TO DO
Find every line with the string "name" in the material below and copy it.

--- START ---

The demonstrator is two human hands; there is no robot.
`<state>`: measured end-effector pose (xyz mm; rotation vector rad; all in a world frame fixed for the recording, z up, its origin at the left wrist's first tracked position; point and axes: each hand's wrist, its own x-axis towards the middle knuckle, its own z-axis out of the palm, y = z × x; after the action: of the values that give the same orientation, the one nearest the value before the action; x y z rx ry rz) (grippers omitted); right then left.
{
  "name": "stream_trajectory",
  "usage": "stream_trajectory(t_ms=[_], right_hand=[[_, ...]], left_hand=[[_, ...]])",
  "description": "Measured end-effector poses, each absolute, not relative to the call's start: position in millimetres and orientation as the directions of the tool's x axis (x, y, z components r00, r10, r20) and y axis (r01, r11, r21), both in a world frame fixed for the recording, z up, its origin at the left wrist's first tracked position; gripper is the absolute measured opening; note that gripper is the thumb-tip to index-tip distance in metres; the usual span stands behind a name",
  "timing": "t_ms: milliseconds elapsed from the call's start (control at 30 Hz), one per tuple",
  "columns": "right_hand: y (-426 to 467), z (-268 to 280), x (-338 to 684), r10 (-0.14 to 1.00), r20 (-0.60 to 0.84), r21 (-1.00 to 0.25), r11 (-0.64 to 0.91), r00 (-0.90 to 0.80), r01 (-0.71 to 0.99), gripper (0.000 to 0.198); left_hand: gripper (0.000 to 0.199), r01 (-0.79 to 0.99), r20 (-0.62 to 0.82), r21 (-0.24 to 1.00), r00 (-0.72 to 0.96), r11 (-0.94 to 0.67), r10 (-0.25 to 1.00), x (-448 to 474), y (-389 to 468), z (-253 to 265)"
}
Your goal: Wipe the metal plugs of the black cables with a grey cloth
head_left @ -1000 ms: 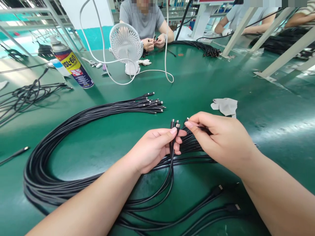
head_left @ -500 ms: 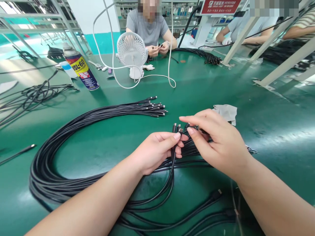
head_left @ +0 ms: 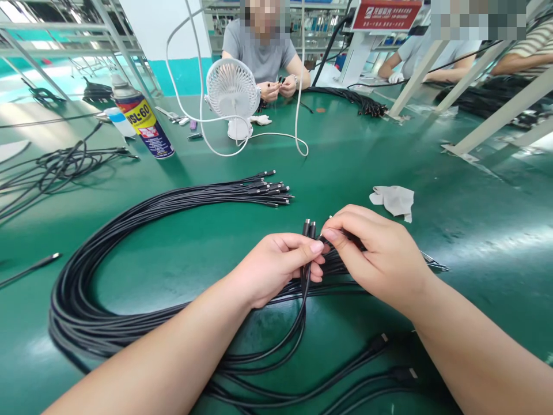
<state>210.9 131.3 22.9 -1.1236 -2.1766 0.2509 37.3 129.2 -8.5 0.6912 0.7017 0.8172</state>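
Note:
Between thumb and fingers, my left hand (head_left: 285, 262) pinches several black cables (head_left: 302, 314) just below their plugs (head_left: 309, 227), which point upward. My right hand (head_left: 375, 253) is closed in a pinch at a plug beside my left thumb; black cable ends show under its fingers, partly hidden by the palm. Behind both hands runs the bundle of black cables (head_left: 82, 288), curving round to the left with its plug ends (head_left: 274, 193) lying beyond my hands. Nearer to me lie loose cables with flat plugs (head_left: 380, 341).
A crumpled white cloth (head_left: 394, 200) lies beyond my right hand. Farther off stand a spray can (head_left: 149, 127) and a white fan (head_left: 232, 92) with a looping cord. More tangled cables (head_left: 64, 167) rest at left. A person in grey (head_left: 259, 52) handles cable ends across the green table (head_left: 181, 253).
My right forefinger and thumb have closed together and come down to the plug at my left thumb. My left hand has barely moved and still grips the cables.

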Motion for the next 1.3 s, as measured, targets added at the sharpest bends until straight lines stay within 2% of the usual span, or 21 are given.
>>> stream_trajectory(t_ms=[267,433,700,900,1000,1167,1300], right_hand=[[134.9,24.5,214.6,0.778,0.534,-0.382,0.572,-0.332,0.726,0.014],[131.7,25.9,214.8,0.79,0.504,-0.431,0.58,-0.348,0.691,0.018],[137.7,25.0,210.7,0.805,0.433,-0.65,0.591,-0.406,0.478,0.017],[139.8,29.8,213.8,0.808,0.4,-0.654,0.582,-0.432,0.483,0.017],[139.8,29.5,215.2,0.807,0.391,-0.661,0.581,-0.442,0.476,0.016],[140.7,27.5,214.2,0.787,0.412,-0.671,0.603,-0.46,0.431,0.015],[140.1,27.9,215.3,0.76,0.46,-0.64,0.642,-0.46,0.422,0.016]], left_hand=[[0.038,-0.385,-0.288,0.768,0.505,0.511,0.814,36.1,128.9,-7.0],[0.036,-0.387,-0.278,0.768,0.516,0.51,0.81,35.4,129.0,-5.9],[0.035,-0.395,-0.209,0.781,0.564,0.483,0.799,33.7,128.5,-4.3],[0.045,-0.313,-0.248,0.831,0.531,0.459,0.81,36.2,125.6,-4.5],[0.041,-0.286,-0.226,0.855,0.547,0.434,0.806,36.0,125.4,-8.6],[0.037,-0.374,-0.162,0.779,0.655,0.503,0.738,33.2,125.6,-8.8],[0.039,-0.351,-0.164,0.76,0.71,0.547,0.684,33.5,123.6,-6.4]])
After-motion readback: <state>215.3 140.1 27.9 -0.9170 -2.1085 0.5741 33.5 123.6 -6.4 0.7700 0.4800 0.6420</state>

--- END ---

WRITTEN SOLUTION
  "name": "stream_trajectory",
  "description": "Measured end-effector poses, each absolute, not relative to the call's start: position in millimetres and orientation as the directions of the tool's x axis (x, y, z components r00, r10, r20) and y axis (r01, r11, r21), both in a world frame fixed for the recording, z up, its origin at the left wrist's first tracked position; gripper is the absolute measured opening; note that gripper is the thumb-tip to index-tip distance in metres; the usual span stands behind a name",

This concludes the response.